I failed to mention in my recent reflections on the possibility of a cervidocentric theology that there is in fact a very important precedent for this approach in the history of philosophy. I am referring of course to Ibn Tufayl's Hayy Ibn Yaqzan, a 12th-century Andalusian Arabic treatise describing the ascent of a human orphan raised on a deserted island by a motherly doe. The primal experience of her solicitude, the observation of the wisdom inscribed in her parts and in her actions, leads the boy gradually to certain knowledge of the truths of Divine creation.
Now as I've already said I'm wary of the need for such an ascent: I am perfectly content to simply stop and admire the doe. Yet I do think it highly significant that the author chose to start with precisely this animal. As I've mentioned elsewhere, the very word 'deer', cognate to the German 'Tier', may be understood to mean simply animal as such. There are animals that don't quite qualify for this generic status, in view of exceptional, often negative traits on top of their animality: they are loud, they eat meat, they eat garbage, they copulate in human view. But the deer is the silent plant-eater of the forest: elusive but without a trace of evil. God's perfect creature.
If Ibn Tufayl's orphan had been raised by an elephant, say, or a mongoose or a tapir, the God he ended up coming to know in the end might have looked very different indeed.
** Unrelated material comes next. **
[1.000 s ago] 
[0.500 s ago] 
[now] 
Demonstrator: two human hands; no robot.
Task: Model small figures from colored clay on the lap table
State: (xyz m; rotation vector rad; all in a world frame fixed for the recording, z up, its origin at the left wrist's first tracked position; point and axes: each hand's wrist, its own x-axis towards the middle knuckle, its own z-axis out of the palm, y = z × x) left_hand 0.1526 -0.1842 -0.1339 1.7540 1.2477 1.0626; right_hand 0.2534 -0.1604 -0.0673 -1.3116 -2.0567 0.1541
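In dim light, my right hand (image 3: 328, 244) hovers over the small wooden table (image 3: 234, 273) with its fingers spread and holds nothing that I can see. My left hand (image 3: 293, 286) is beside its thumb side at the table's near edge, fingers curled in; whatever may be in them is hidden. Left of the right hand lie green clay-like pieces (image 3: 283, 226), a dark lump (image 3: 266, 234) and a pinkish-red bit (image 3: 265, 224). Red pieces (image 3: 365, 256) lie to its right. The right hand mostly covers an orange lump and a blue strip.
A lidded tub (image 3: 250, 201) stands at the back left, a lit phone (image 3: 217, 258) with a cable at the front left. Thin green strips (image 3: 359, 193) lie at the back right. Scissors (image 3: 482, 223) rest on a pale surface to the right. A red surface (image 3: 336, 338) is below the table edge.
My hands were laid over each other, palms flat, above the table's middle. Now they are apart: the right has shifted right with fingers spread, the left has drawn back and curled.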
Interesting reflection on the Totemic semantics of the deer, but I would pause before dismissing the positive identification of the actual deer as the protagonist of the story, in spite of the generic semantics of the German term. I have been working for a while on an essay about the role of the deer in Mexican religions. Deer-centered cosmogony is very common across Mexico, and the identification is indeed positive. There are, of course several species of cervidos in Mexico, but the most abundant is the White-Tailed deer (Odocoileus virginianus). In general, Chichimeca groups shared a fascinating cult of the deer, as can be seen in the Anales de Cuautitian. Creator deities such as Camaxtli-Mixcoatl, and their human descendants, had recurrent deer-teophanies. In my own research among the Nahuas of the Huasteca, I have noted with interest the role of the deer sacrifice as a precursor of the rituals of sowing-- something that today survives only in their sacred stories, and in propitiatory prayers, since the deer have become practically extinct in the region. Among the Wicharika (Huichols) of Western Mexico, the role of the deer ancestor (addressed as the elder brother) is still central in the rituals of sowing corn, and of gathering peyote, a visionary cactus that is conceived as the hoof-steps of the deer. Interestingly enough, there is now in process a re-elaboration of the traditional mythological cycle of the celestial Blue Deer, so that this important deity is now conceived in millenarian terms, with redemptorial characteristics. Years ago, I had the chance to travel to the Western Sierra Madre to negotiate the maintenance of a deer-nursery built next to the holy temple of Pochotita. The Wicharika themselves had solicited to several organizations in Mexico City a breeding program, since the species of deer used for sacrificial offerings was also practically extinct in the region.
Deer-centered religion in Mesoamerica is clearly linked with a hunting economy, pre-agricultural. I would venture that this should be the case also in many regions of the Old World. I recall that the oldest texts about Rudra-Shiva have the deity appear in a deer- teophany. The deer is still part of the Iconography of Shiva. It is quite possible that the Bull vehicle was a later accretion to the Shaivite canon, reflecting a transition to a pastoral economy-- one that Mesoamerica would only experience until the Spanish Conquest.